Cornelius Riemenschneider c.r1 at gmx.de
Fri Feb 12 04:29:08 PST 2010


See http://llvm.org/bugs/show_bug.cgi?id=6179 where the same issue is tracked, with another gmpxx-distilled testcase and a similiar quote from the C++0x working draft.
Cornelius
-------- Original-Nachricht --------
> Datum: Fri, 12 Feb 2010 11:09:50 +0100
> Von: Enea Zaffanella <zaffanella at cs.unipr.it>
> An: John McCall <rjmccall at apple.com>
> CC: "cfe-dev at cs.uiuc.edu Developers" <cfe-dev at cs.uiuc.edu>
> Betreff: Re: [cfe-dev] Is clang name lookup too restrictive for dependent base classes?

> John McCall wrote:
> > On Feb 11, 2010, at 3:03 AM, Enea Zaffanella wrote:
> 
> [...]
> 
> >> I checked clang source for a reference to the standard and I found the
> >> following (Sema/SemaTemplate.cpp):
> >>
> >>     // C++0x [temp.expl.spec]p17:
> >>     //   A member or a member template may be nested within many
> >>     //   enclosing class templates. In an explicit specialization for
> >>     //   such a member, the member declaration shall be preceded by a
> >>     //   template<> for each enclosing class template that is
> >>     //   explicitly specialized.
> >>     // We interpret this as forbidding typedefs of template
> >>     // specializations in the scope specifiers of out-of-line decls.
> >>
> >> Both g++ and Comeau will refuse the example above if the "template <>"

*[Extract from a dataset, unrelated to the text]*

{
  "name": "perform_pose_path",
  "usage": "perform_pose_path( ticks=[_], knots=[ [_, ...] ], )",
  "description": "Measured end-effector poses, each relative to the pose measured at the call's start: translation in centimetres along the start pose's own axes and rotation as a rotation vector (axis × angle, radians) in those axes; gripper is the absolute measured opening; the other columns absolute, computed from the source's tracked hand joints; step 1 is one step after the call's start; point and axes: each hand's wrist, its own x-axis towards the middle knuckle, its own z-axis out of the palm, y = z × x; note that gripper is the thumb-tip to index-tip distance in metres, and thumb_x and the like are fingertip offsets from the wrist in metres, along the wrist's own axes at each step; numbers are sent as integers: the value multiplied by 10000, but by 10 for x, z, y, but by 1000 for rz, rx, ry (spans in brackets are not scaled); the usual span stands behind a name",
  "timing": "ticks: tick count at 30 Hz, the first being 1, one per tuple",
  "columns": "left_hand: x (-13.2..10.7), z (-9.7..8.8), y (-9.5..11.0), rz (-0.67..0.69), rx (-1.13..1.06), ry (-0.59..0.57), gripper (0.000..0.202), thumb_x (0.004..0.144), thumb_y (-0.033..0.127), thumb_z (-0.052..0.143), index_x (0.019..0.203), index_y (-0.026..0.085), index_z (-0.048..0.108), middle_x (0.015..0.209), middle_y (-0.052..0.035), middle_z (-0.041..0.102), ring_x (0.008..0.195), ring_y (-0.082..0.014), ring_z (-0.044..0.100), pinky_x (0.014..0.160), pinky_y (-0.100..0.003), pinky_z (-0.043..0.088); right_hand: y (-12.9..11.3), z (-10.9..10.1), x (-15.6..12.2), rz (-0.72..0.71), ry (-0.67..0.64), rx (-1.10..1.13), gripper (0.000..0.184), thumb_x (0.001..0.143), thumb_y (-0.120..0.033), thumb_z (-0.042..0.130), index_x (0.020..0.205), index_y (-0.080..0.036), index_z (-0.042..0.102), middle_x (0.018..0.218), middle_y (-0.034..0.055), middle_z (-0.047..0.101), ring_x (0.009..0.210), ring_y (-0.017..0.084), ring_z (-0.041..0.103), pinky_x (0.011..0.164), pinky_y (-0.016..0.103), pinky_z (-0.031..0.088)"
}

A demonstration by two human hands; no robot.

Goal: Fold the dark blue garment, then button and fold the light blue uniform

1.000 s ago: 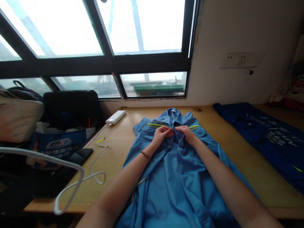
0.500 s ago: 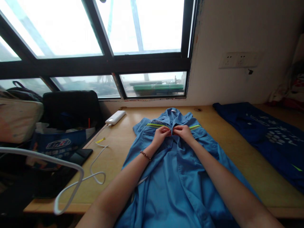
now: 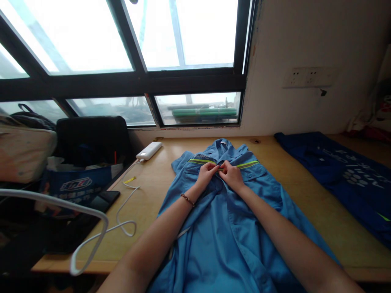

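Note:
A blue work shirt (image 3: 210, 240) with yellow-green stripes across the chest lies front up on the table, collar toward the wall. My left hand (image 3: 207, 173), with a beaded bracelet at the wrist, pinches the left front edge at chest height. Right beside it, my right hand (image 3: 230, 174) is closed on the other front edge, and the fingertips of both meet at the middle. Whatever small part sits between the fingertips is hidden. Below the hands the front hangs apart in loose folds.
On the wooden table (image 3: 146, 211) are a white power bank (image 3: 149, 151) and a looping white cable (image 3: 102, 240) at left. A dark blue folded garment (image 3: 339, 171) lies at right. A black chair (image 3: 93, 138) and a blue bag (image 3: 76, 183) stand beyond the left edge.
My right hand has moved slightly left, bringing its shirt edge against my left hand. The chest stripes now run closer together. My left hand has barely moved.

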Motion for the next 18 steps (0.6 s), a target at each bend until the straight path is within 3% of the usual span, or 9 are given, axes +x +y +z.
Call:
perform_pose_path(
  ticks=[8, 14, 18],
  knots=[
    [3, -2, -6, -137, -304, 31, 267, 578, 290, 698, 718, 148, 521, 638, 26, 528, 558, -77, 514, 544, -191, 410, -3, 4, -3, -52, -13, 156, 249, 705, -226, 541, 951, -212, 514, 550, -42, 566, 540, 132, 544, 575, 215, 376],
    [0, -1, 1, -184, -414, 38, 357, 552, 247, 716, 825, 167, 501, 621, 41, 526, 541, -74, 519, 527, -186, 390, -2, 4, -2, -47, 7, 318, 364, 698, -216, 527, 1062, -202, 519, 538, -51, 542, 507, 120, 508, 580, 218, 391],
    [0, -2, -1, -182, -443, 37, 366, 559, 217, 714, 846, 167, 494, 608, 48, 521, 531, -62, 508, 520, -176, 373, 0, 3, -3, -65, 7, 289, 402, 711, -214, 497, 1110, -196, 536, 552, -36, 533, 509, 119, 482, 582, 221, 385]
  ],
)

> >> was omitted ... but I don't see a strong relation between this behavior
> >> and the presence of a typedef name.
> > 
> > Without the template<>, the compiler doesn't realize you're declaring
> > an explicit specialization.  But the design of template parameters in
> the
> > language (and Doug can speak more to this) is that parameter clauses
> > are matched up with argument clauses in the declared name — that is,
> > you match angle brackets to angle brackets.  Using a typedef screws
> > up this matching because it means that parts of the name without
> > angle-brackets are supposed to matched against.
> > 
> > That's why the language requires it.  From a user-design point of view,
> > gcc's permissiveness on this goes a long way towards explaining why
> > nobody but language geeks understands how this matching is
> > supposed to work.
> > 
> > John.
> 
> Unfortunately, I made an error when extracting the testcase from GMP.
> 
> The complete testcase showing the problem (that could be found in 
> gmpxx.h, both versions 4.3.2 and 5.0.1) is as follows:
> ======================================================
> // Declaration of class template (__gmp_expr).
> template <typename T>
> struct S;
> 
> // Definition of explicit specialization (__gmp_expr<mpz_t, mpz_t>).
> template <>
> struct S<int> {
>    S foo(S);
> };
> 
> // Typedef declaration for explicit specialization (mpz_class).
> typedef S<int> SInt;
> 
> // Out-of-line definition of member of explicit specialization
> // (e.g., mpz_class::operator+=).
> SInt SInt::foo(SInt x)
> {
>    return x;
> }
> ======================================================
> 
> The big difference wrt previous testcase is that the class template 
> specialization is *defined* before introducing its typedef alias.
> 
> Here, clang complains the same way as above:
> ======================================================
> # clang++ -fsyntax-only test.cc
> test.cc:15:1: error: cannot use typedef 'SInt' (aka 'S<int>') in scope 
> specifier
>        for out-of-line declaration
> SInt SInt::foo(SInt x)
> ^
> 1 diagnostic generated.
> ======================================================
> 
> This code is accepted by g++ and Comeau and, as far as I can tell, it is 
> standard compliant. In fact, since we now have the explicit 
> specialization, C++98 14.7.3 p5 becomes relevant.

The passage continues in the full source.